» **Exercise description**
Print the first line of the data below and every one after it, through the line containing "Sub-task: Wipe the", exactly as written.

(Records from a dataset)
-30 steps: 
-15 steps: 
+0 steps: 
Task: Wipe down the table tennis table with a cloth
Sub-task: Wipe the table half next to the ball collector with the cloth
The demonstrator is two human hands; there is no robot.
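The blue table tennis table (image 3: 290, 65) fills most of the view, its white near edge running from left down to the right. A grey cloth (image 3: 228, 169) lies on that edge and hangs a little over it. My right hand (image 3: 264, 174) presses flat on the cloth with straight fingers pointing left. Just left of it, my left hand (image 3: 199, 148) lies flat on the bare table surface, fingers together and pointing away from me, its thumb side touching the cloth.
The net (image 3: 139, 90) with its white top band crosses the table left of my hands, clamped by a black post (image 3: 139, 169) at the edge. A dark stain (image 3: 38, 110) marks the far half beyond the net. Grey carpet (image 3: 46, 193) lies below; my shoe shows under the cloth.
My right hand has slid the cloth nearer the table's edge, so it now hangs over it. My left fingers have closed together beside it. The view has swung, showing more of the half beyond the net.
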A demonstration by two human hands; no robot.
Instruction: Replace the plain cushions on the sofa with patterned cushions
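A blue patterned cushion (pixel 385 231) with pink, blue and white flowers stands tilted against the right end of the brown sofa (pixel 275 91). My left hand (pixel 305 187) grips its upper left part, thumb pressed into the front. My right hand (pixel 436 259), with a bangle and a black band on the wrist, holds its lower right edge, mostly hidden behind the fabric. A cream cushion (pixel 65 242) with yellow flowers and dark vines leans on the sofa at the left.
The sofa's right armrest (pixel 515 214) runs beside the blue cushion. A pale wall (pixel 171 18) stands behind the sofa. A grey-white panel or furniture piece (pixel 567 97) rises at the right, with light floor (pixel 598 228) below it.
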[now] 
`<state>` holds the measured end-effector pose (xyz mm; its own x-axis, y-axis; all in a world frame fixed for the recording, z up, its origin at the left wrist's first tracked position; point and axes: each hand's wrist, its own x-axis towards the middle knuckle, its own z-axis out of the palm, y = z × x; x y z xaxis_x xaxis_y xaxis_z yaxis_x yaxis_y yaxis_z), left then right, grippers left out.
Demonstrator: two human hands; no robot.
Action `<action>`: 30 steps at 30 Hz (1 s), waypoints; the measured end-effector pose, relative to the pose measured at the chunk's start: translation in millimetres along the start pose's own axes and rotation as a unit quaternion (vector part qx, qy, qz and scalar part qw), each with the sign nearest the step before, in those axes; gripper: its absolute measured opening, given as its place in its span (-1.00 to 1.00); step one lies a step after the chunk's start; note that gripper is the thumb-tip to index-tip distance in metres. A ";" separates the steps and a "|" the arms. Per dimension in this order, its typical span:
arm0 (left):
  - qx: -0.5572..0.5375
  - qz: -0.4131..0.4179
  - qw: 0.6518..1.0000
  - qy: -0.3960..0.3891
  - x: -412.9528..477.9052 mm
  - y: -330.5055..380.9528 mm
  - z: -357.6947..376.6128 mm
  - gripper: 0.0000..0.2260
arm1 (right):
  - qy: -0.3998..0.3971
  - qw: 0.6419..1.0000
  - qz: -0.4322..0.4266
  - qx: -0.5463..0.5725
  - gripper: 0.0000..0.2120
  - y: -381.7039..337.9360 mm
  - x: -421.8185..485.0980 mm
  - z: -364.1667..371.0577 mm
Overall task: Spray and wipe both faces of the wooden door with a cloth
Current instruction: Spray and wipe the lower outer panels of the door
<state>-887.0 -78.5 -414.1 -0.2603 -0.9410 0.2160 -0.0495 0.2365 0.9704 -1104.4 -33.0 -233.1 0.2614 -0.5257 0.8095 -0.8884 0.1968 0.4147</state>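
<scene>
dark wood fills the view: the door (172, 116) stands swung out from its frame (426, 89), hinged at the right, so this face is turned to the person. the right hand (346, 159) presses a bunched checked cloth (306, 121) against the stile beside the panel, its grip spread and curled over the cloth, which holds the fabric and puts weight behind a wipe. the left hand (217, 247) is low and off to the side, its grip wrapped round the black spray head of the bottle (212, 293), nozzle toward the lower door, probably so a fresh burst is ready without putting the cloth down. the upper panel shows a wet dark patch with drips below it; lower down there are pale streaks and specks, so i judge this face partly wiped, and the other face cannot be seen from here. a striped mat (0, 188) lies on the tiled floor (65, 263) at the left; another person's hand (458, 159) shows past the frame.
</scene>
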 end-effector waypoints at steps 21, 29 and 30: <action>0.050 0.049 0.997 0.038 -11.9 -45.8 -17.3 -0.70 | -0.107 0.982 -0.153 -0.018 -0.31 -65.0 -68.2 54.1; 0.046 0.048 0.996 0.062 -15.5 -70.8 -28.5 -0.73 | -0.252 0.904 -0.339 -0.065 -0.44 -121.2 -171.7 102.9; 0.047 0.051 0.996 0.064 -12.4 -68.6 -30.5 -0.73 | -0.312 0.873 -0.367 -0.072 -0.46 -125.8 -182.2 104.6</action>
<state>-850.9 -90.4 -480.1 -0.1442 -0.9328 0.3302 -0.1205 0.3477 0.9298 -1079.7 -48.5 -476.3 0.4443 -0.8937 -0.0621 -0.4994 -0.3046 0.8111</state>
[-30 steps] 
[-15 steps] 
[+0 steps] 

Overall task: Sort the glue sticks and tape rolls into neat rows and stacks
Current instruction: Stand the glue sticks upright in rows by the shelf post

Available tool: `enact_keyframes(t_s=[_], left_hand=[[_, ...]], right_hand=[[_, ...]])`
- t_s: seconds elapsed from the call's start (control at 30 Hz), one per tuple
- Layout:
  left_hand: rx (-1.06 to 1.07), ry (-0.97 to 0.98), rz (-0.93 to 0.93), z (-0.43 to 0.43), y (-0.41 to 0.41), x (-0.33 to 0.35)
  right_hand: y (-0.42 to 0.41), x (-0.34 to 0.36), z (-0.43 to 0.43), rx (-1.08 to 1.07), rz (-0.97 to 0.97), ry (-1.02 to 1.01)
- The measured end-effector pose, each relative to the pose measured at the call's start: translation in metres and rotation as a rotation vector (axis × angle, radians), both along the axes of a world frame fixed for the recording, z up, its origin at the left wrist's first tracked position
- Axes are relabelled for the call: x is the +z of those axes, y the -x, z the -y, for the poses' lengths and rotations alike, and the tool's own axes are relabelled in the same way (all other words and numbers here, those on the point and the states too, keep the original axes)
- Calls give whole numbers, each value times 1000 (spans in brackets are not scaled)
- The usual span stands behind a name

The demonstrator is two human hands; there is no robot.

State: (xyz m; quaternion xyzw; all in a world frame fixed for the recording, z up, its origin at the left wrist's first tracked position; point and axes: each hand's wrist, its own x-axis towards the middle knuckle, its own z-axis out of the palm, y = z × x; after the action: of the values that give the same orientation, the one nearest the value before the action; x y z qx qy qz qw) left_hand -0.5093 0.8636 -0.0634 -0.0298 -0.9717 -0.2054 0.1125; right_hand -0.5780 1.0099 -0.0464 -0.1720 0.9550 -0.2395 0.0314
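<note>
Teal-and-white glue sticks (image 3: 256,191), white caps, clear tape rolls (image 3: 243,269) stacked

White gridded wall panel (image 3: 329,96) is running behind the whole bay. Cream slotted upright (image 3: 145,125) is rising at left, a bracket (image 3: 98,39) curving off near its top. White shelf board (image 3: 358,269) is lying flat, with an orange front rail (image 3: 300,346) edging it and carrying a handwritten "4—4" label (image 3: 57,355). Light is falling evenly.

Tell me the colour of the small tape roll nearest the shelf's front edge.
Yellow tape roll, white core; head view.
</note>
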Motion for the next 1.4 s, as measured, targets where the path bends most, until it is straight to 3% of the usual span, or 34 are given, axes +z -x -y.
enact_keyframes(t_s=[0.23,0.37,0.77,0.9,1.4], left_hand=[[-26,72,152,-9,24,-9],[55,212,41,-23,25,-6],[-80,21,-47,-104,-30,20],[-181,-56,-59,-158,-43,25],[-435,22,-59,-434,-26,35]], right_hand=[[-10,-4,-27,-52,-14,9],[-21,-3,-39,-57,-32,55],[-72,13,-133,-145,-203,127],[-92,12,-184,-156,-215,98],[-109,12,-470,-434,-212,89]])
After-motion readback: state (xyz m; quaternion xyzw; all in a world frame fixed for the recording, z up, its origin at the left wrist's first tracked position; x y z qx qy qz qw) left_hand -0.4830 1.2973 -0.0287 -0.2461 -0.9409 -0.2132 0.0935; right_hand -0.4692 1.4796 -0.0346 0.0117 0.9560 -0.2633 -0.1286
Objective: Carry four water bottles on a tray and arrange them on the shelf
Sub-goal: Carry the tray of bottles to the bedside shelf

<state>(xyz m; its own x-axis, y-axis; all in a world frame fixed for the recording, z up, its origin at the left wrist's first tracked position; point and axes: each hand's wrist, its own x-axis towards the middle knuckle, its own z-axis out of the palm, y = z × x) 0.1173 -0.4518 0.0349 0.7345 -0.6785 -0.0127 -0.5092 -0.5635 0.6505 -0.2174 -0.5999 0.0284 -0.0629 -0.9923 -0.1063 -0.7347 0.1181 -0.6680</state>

» **Written solution**
-30 steps: 
-15 steps: 
+0 steps: 
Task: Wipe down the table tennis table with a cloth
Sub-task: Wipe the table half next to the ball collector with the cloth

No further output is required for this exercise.